Il faut d’abord relever la contradiction qui consiste, de la part du Président de l’Assemblée, à affirmer que la rue n’appartient à personne, donc que le pouvoir peut lui-même en référer et à affirmer dans le même temps qu’il n’est de débat démocratique possible qu’au sein de l’Assemblée. Une porte doit être ouverte et fermée, et comme le précise l’autre, on ne doit pas dire une chose et son contraire.

Il importe ensuite, et plus vivement, de dénoncer les atteintes outrancières portées au droit substantiel des individus et du peuple organisé en corps électoral. La Constitution, dans son préambule qui fait partie intégrante de la loi fondamentale, et dans ses articles 1, 11, 12, 13 notamment, consacre au profit des citoyens un certain nombre de libertés publiques et démocratiques dont celui de manifester. Notre vie politique intègre ainsi naturellement des débats et activités démocratiques en dehors de l’hémicycle.

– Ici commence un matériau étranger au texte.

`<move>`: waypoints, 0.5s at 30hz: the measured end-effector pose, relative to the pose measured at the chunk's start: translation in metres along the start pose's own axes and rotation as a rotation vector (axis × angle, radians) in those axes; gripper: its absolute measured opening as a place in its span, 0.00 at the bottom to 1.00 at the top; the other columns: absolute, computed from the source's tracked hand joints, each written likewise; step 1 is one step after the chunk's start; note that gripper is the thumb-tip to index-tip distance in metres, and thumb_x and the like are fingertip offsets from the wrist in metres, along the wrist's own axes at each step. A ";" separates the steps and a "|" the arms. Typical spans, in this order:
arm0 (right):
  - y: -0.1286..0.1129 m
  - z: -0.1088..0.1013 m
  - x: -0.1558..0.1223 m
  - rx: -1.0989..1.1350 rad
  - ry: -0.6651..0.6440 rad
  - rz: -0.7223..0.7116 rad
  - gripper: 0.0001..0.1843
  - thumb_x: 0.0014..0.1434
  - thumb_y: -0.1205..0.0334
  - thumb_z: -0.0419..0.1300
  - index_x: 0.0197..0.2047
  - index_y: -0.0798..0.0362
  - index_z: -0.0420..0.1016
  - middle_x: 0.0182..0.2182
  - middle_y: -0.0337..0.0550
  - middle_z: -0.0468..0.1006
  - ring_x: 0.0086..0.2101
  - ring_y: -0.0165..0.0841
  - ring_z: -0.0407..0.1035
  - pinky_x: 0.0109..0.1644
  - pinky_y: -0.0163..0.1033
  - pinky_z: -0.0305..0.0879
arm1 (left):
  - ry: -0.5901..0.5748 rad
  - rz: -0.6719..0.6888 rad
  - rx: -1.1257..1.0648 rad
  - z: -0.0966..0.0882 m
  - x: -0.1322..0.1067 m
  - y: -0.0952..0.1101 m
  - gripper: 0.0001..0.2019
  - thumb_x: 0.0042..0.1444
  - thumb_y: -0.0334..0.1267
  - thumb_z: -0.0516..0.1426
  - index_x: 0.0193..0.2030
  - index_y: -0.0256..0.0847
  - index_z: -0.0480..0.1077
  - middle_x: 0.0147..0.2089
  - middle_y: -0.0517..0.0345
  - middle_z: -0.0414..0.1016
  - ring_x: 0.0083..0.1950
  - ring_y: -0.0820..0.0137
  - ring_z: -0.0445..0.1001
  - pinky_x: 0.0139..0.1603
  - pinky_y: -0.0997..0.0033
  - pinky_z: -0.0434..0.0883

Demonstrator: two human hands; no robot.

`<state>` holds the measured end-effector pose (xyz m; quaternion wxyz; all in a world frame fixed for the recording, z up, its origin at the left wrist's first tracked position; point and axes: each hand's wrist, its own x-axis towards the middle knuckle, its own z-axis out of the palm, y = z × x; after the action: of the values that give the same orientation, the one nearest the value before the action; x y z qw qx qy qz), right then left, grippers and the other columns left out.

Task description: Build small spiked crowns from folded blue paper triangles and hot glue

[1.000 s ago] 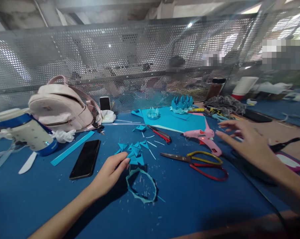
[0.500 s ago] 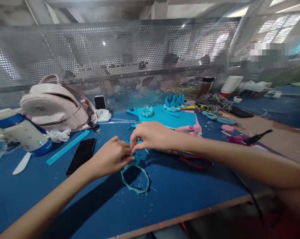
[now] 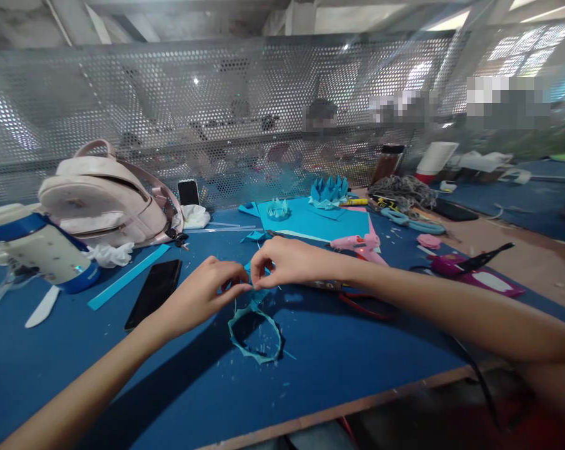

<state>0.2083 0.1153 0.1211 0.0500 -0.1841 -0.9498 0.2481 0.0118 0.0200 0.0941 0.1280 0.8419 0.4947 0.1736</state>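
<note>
My left hand [image 3: 207, 292] and my right hand [image 3: 286, 262] meet over the middle of the blue table [image 3: 123, 375]. Both are pinched on small folded blue paper pieces [image 3: 254, 289] at the far rim of a teal paper ring [image 3: 255, 334] that lies flat on the table. More blue triangles sit under my fingers, mostly hidden. A pink glue gun [image 3: 362, 244] lies just right of my right hand, and scissors with a red handle [image 3: 364, 306] lie partly under my right forearm.
A black phone [image 3: 155, 292] and a blue paper strip [image 3: 130, 276] lie at left, by a pink backpack [image 3: 107, 203] and a white bottle [image 3: 34, 250]. Blue paper sheets [image 3: 315, 222] with finished paper crowns [image 3: 328, 189] sit behind. A perforated metal screen [image 3: 170, 112] closes the back.
My right hand came from the right side of the table to the paper pieces beside my left hand. In the last half second both hands shifted only slightly over the ring.
</note>
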 end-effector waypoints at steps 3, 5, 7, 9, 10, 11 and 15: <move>0.009 0.000 -0.014 0.131 0.035 -0.024 0.05 0.55 0.66 0.63 0.32 0.55 0.81 0.30 0.38 0.81 0.32 0.29 0.69 0.36 0.32 0.60 | 0.098 -0.061 -0.157 0.006 -0.020 -0.002 0.13 0.67 0.49 0.51 0.48 0.44 0.68 0.46 0.57 0.75 0.48 0.64 0.70 0.49 0.65 0.62; 0.017 0.001 -0.024 0.212 0.078 -0.023 0.05 0.56 0.63 0.63 0.33 0.55 0.80 0.30 0.37 0.80 0.31 0.28 0.67 0.36 0.32 0.60 | 0.130 -0.036 -0.227 0.017 -0.035 -0.003 0.15 0.64 0.54 0.52 0.46 0.45 0.67 0.47 0.57 0.74 0.50 0.63 0.69 0.53 0.63 0.61; 0.024 0.004 -0.034 0.289 0.128 -0.002 0.07 0.57 0.60 0.63 0.33 0.55 0.79 0.30 0.37 0.79 0.30 0.27 0.66 0.36 0.33 0.59 | 0.080 0.012 -0.214 0.031 -0.046 -0.003 0.17 0.60 0.56 0.56 0.47 0.46 0.68 0.49 0.56 0.74 0.53 0.61 0.69 0.57 0.60 0.58; 0.028 0.008 -0.041 0.372 0.149 0.028 0.08 0.58 0.58 0.63 0.32 0.55 0.77 0.30 0.37 0.77 0.29 0.27 0.65 0.35 0.33 0.59 | 0.023 0.035 -0.165 0.046 -0.052 -0.001 0.17 0.57 0.54 0.60 0.47 0.47 0.69 0.48 0.56 0.75 0.52 0.61 0.70 0.61 0.56 0.54; 0.030 0.011 -0.044 0.418 0.138 0.033 0.09 0.58 0.58 0.64 0.33 0.56 0.77 0.29 0.37 0.77 0.29 0.27 0.65 0.35 0.32 0.59 | -0.004 0.044 -0.144 0.053 -0.053 0.001 0.16 0.57 0.52 0.62 0.47 0.47 0.70 0.48 0.57 0.76 0.51 0.62 0.71 0.62 0.55 0.51; 0.031 0.013 -0.046 0.463 0.106 0.028 0.09 0.57 0.58 0.64 0.33 0.56 0.77 0.29 0.37 0.77 0.29 0.26 0.65 0.35 0.32 0.60 | -0.012 0.050 -0.132 0.059 -0.053 0.002 0.14 0.57 0.49 0.63 0.46 0.47 0.71 0.46 0.58 0.77 0.50 0.63 0.72 0.64 0.53 0.49; 0.031 0.022 -0.050 0.564 -0.169 -0.067 0.09 0.57 0.58 0.65 0.34 0.57 0.76 0.37 0.43 0.81 0.32 0.27 0.69 0.37 0.33 0.62 | 0.010 0.027 -0.158 0.069 -0.045 0.004 0.04 0.57 0.39 0.64 0.36 0.45 0.74 0.36 0.63 0.79 0.44 0.67 0.74 0.66 0.51 0.45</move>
<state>0.2609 0.1117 0.0862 0.0284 -0.1101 -0.8496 0.5150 0.0236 -0.0238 0.0255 0.1892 0.8349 0.4686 0.2181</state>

Cela se vérifie quotidiennement par l’existence de partis qui ne sont pas représentés à l’Assemblée mais qui ont le verbe démocratique haut, par les activités d’autres intervenants au débat comme les médias, les syndicats, les ONG, les mouvements de droits de l’homme.. qui ne manquent pas, pour certains d’entre eux, de jouer leur rôle de contre-pouvoirs en portant dans la rue les préoccupations des Burkinabé par rapport à la gouvernance nationale. Rien qu’à ce stade, le président R.M.C Kaboré a fait plus qu’une « boulette », il a failli.

Mais il a d’autant plus failli que la Constitution de la IVème République place le peuple organisé en corps électoral comme le premier pouvoir avant l’ Exécutif, le Législatif, le Judiciaire et que, tenant en suspicion ces derniers, il reconnaît aux citoyens le droit à la désobéissance civile et même à la résistance quand manifestement la gouvernance revêt une forme oppressive. Même dans les systèmes démocratiques où de telles libertés ne sont pas reconnues, la rue est souvent le dernier recours pour tenter de faire rectifier des lois injustes ou pour donner un écho plus populaire au débat parlementaire surtout lorsque celui-ci, comme c’est le cas chez nous, est dénaturé par une majorité mécanique qui condamne les élus de l’opposition à ne faire que de la figuration.

La France, qui est chez nous la référence en matière de débat démocratique, ne cesse de donner des exemples de manifestations qui ont contraint l’Assemblée à amender ou à revenir sur des textes, manifestations de rue auxquelles des élus participent, revêtus de leurs insignes sans qu’on y trouve des incongruités ni des prestations dégradantes pour les attributs de la République.

Il fallait relever ces propos révélateurs de l’impasse démocratique dans laquelle nous sommes parvenus à force justement d’enclore le débat dans les seuls espaces maîtrisés par le pouvoir.